April 19, 2018

Webster students reflect on experiences involving #MeToo social media trend

Student referenced as Kat asked to be referred to by her first name only for personal safety reasons.

Webster student Kat got high in the backseat of a car in a Macy’s parking lot. There, she was sexually assaulted by her best friend’s ‘partner in crime.’ She was wearing Lululemon sweatpants.

He offered Kat a joint and she wanted to impress him, so she took it. He then started to force things onto her and he forced her to reciprocate. At first, Kat did not know how to address the incident. This was one incident of many.

“It became such a part of my identity that I didn’t question what my [sexual] preferences might be,” Kat said.

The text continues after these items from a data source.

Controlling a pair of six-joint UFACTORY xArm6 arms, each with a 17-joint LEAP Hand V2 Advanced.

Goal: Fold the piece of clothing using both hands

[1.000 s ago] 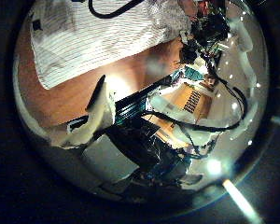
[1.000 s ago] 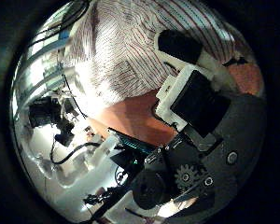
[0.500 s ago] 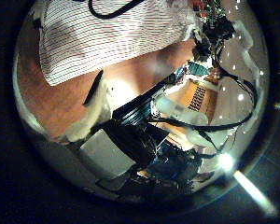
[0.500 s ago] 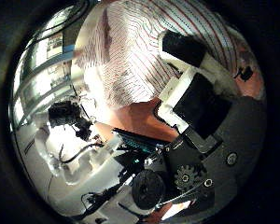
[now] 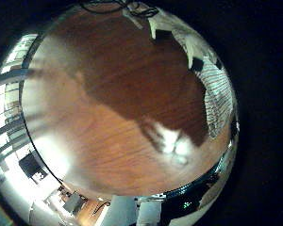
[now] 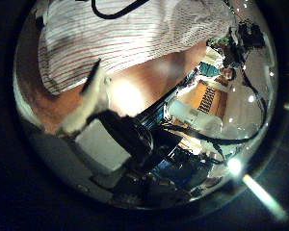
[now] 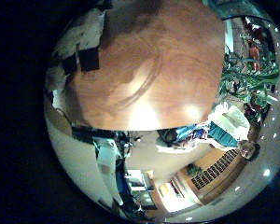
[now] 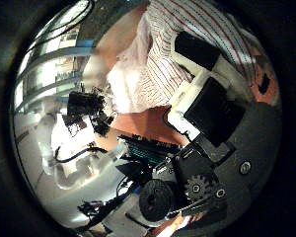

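Observation:
My left hand [image 6: 91, 96] reaches a straight finger over bare wood just short of the cloth's edge and holds nothing. In the right thumb side palm view the garment [image 8: 183, 44] fills the space beyond my right hand [image 8: 207, 89], whose straight fingers lie over the cloth. The left little finger side palm view shows a fingertip [image 5: 170, 141] above bare table, with the garment [image 5: 212, 99] at the edge. The right little finger side palm view shows cloth [image 7: 79, 37] at the table's side.
A broad stretch of bare table [image 7: 149, 65] lies beside the garment. A hand [image 8: 89, 109] hangs over the table edge beyond the cloth in the right thumb side palm view. A hand [image 6: 243, 38] also shows past the garment in the left thumb side palm view.
Both palm cameras have shifted. The garment now sits closer to my left finger, and it looks nearer and more bunched at its edge in the right thumb side palm view.

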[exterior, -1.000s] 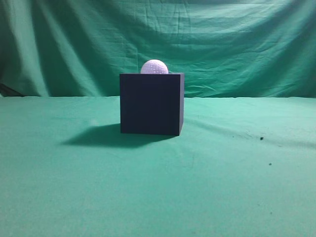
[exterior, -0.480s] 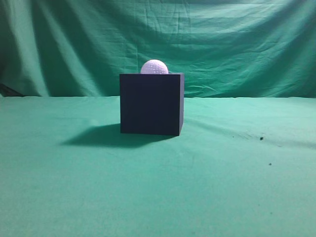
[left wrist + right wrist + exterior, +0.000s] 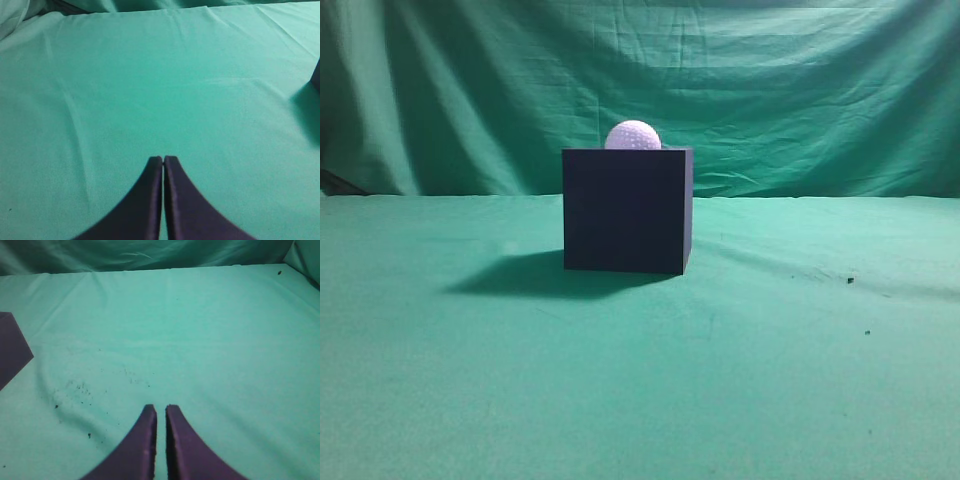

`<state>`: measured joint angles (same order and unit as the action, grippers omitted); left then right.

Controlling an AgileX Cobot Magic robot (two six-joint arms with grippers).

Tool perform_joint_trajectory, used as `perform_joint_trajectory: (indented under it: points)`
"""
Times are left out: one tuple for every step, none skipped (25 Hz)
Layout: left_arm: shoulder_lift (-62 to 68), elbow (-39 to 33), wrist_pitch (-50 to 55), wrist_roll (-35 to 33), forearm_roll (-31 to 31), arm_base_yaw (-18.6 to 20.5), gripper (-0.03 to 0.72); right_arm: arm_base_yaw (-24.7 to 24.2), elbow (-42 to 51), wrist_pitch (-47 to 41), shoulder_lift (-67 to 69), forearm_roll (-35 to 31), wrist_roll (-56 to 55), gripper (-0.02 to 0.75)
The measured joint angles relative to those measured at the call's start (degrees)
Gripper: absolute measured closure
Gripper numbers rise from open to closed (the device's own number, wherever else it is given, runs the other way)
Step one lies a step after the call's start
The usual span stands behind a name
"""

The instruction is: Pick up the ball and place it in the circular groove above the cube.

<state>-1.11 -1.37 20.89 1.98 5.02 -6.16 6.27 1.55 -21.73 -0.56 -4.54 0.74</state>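
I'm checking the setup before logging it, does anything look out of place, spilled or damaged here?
Only one thing stands out: small dark specks lie scattered on the green cloth near the right claw. The golf ball sits squarely atop the upright dark cube, and both look undamaged.

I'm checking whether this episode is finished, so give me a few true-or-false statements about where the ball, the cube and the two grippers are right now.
1. The ball sits on top of the cube. True.
2. The left gripper is holding the ball. False: its fingers are shut on nothing, above bare green cloth.
3. The right gripper is nearly closed and empty. True: only a narrow gap shows between its fingers.
4. The cube lies tipped over on one edge. False: it stands flat on the cloth, with its top face level.
5. Both arms reach over the cube in the exterior view. False: no arm shows there at all.
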Motion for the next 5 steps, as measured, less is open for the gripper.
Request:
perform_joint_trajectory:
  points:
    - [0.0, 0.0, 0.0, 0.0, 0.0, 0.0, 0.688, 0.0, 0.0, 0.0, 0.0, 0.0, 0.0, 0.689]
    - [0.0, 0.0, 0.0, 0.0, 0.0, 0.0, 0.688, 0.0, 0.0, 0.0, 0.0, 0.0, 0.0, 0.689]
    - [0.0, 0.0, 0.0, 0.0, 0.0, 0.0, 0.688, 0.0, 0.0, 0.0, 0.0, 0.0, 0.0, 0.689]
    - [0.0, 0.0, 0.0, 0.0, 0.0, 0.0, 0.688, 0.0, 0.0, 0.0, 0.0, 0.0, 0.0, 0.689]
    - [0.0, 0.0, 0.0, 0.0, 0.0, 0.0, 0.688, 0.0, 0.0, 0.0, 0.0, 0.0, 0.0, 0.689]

When she was 17, she identified as asexual for six months. Now, a senior in college, she has found herself in her sexuality.

“I didn’t realize a lot of things about myself when these traumas occurred because they took over my life,” Kat said. “I did trauma therapy and physical therapy for my pelvic floor. I woke up covered in blood after the first assault. It wasn’t until I had space to heal that I was able to uncover things about my sexuality and gender, that I am queer and genderqueer, and that I’m a recovering addict.”

On Oct. 15, she posted #MeToo on her Facebook feed. #MeToo is a campaign sweeping social media that is designed to allow survivors of sexual assault and harassment to stand in solidarity with others who have experienced the same thing. Many sexual assault survivors have used the hashtag as a platform to tell their story. Kat was one of them.

“Seeing #MeToo around my feed was triggering, but also unifying,” Kat said.  “I felt camaraderie with such an overwhelming number of people on my feed that may share parts of my story that I felt very alone with for years. While I’ve made a lot of progress, it’s easy to forget I’m not alone with it nor the center of my traumatic universe, and that I share this universe with others and share pain.”

RAINN, the Rape Abuse and Incest National Network says an American is sexually assaulted every 98 seconds.

#MeToo was started on Facebook on Oct. 15. By 11:30 a.m. the next day, over 8.7 million people were posting about it, according to Facebook statistics.

Patti Hayes is a Webster student who also posted #MeToo on Facebook. She said she posted it because a woman sexually harassed her at her previous job. Hayes believed the social media campaign helped her view her experience in a different way.

“I’ve had this affecting me for about two and a half years,” Hayes said. “I know many people have experiences with sexual assault and harassment, but it did kind of help me with viewing my experience because by putting sexual harassment and assault together in the campaign or hashtag it made me feel a little less like my experience was insignificant. ”

Seven out of 10 rapes are committed by someone known to the victim, according to RAINN. Robert Richardson, a senior at Webster, is a part of this statistic.

Richardson shared his story for the first time ever this summer, during RA training. One activity required trainees to create mind maps highlighting incidents from their lives that had led them to where they are now. Richardson decided to start his mind map with his molestation.

The following exercise required students to stand in front of everyone, hold a rope and start with an ‘I am’ statement. Robert walked up there slow, took a deep breath and said, “I and my sisters have either been molested or raped.”

He was four or five years old when an older kid living three doors down from him molested him. When he told his story, he said he cried more than he ever had in his life.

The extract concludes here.